● **Work to be completed**
Your answer must be every line of the data that contains "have".

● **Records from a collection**

--------------------------------------------------

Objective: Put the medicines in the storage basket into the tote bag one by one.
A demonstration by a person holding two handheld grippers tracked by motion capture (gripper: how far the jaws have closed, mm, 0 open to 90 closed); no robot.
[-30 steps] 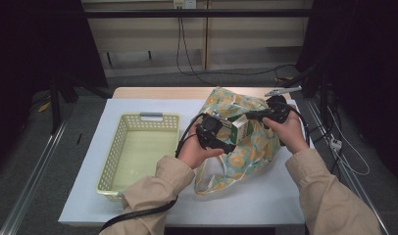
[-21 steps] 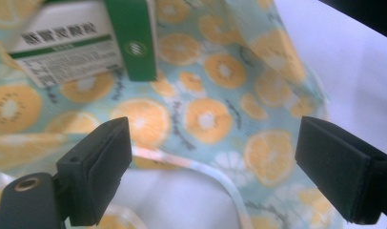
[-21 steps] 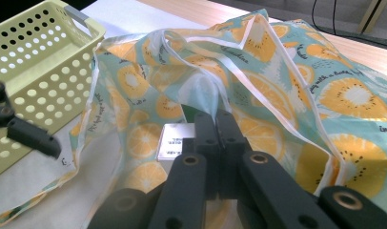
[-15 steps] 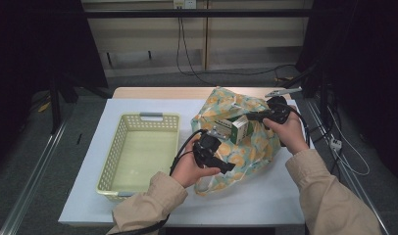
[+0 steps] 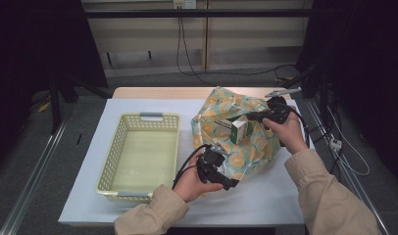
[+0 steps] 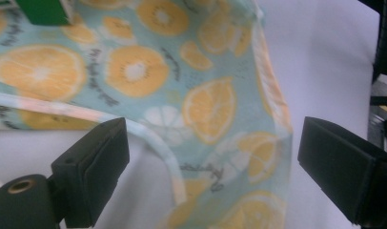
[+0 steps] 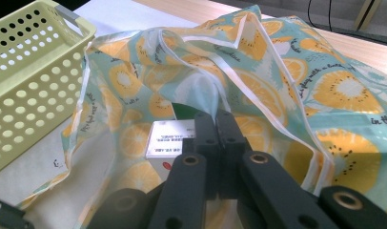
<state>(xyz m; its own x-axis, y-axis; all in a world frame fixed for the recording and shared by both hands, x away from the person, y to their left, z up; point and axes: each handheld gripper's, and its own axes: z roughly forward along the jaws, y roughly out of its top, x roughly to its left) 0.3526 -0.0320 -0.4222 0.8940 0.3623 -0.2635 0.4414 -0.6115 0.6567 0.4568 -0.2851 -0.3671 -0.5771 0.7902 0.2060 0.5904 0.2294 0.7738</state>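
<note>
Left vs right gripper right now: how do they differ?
Left gripper stands open, fingers on either side of the fruit-print bag's near edge; right gripper is shut on the green-and-white box. Left is low at the bag's front; right is up by its top. Both are black and hand-held.

Bag — basket alongside
</note>
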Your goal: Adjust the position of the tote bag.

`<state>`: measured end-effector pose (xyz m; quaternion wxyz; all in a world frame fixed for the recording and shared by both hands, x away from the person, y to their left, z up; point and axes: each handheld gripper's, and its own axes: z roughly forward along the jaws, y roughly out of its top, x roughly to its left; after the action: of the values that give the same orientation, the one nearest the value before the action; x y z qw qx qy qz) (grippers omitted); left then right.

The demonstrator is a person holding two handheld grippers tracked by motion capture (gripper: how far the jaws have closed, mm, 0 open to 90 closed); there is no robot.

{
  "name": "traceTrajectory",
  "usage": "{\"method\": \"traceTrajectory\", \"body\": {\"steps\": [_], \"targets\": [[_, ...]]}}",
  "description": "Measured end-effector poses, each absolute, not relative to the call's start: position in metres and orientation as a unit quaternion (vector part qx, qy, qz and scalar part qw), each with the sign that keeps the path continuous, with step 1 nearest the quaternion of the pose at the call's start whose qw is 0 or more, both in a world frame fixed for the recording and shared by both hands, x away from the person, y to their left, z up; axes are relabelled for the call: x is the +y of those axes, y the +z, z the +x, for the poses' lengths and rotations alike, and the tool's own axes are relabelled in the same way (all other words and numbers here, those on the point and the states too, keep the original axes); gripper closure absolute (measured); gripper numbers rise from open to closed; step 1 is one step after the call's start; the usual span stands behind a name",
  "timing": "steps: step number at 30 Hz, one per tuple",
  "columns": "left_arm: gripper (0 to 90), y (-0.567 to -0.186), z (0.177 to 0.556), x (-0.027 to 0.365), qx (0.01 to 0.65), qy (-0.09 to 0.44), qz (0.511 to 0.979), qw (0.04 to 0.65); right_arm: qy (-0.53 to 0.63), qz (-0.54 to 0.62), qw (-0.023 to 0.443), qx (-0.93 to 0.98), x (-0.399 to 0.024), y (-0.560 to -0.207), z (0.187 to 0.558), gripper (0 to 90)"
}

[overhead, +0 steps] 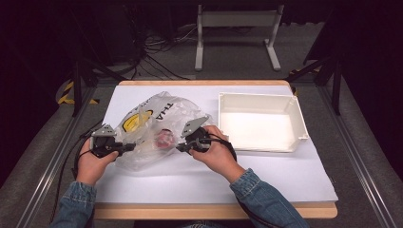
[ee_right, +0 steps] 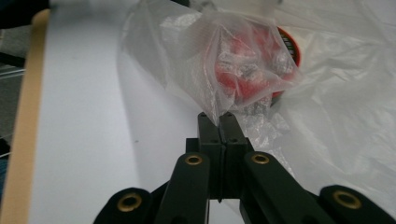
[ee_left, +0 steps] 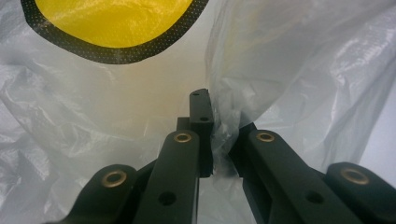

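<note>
A: Left gripper (overhead: pixel 127 148) clamped on a fold of the bag (overhead: pixel 157 128), at the bag's left edge. Right gripper (overhead: pixel 181 147) pinched shut on a thin bit of film at the bag's right side, just by the red item (overhead: pixel 165 138) inside.

B: Bag's where?

A: Flat on the table (overhead: pixel 199 183), left of the tray (overhead: pixel 260 121). Yellow logo (overhead: pixel 137 120) sits on the bag's upper left. Red item is in the bag, near its middle.

B: Risks?

A: Likely tear: both jaws hold only thin film, so pulling apart could stretch or rip it. Right grip looks shallow, film could slip out. If the bag lifts unevenly, the red item may roll away from the tray side or drop out of the mouth.

B: Mouth visible?

A: Can't tell which edge is the opening.
</note>
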<state>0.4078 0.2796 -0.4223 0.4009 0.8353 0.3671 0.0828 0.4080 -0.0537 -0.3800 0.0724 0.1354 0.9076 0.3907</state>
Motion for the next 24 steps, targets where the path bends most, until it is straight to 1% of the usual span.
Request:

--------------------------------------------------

● **Task result**
A demonstration by a person holding two handheld grippers tracked by motion capture (gripper: how far the jaws have closed, mm, 0 open to 90 closed); no robot.
The demonstrator is a person holding two handheld grippers tracked by motion capture (gripper: how far the jaws have closed, mm, 0 open to 90 closed); there is no robot.

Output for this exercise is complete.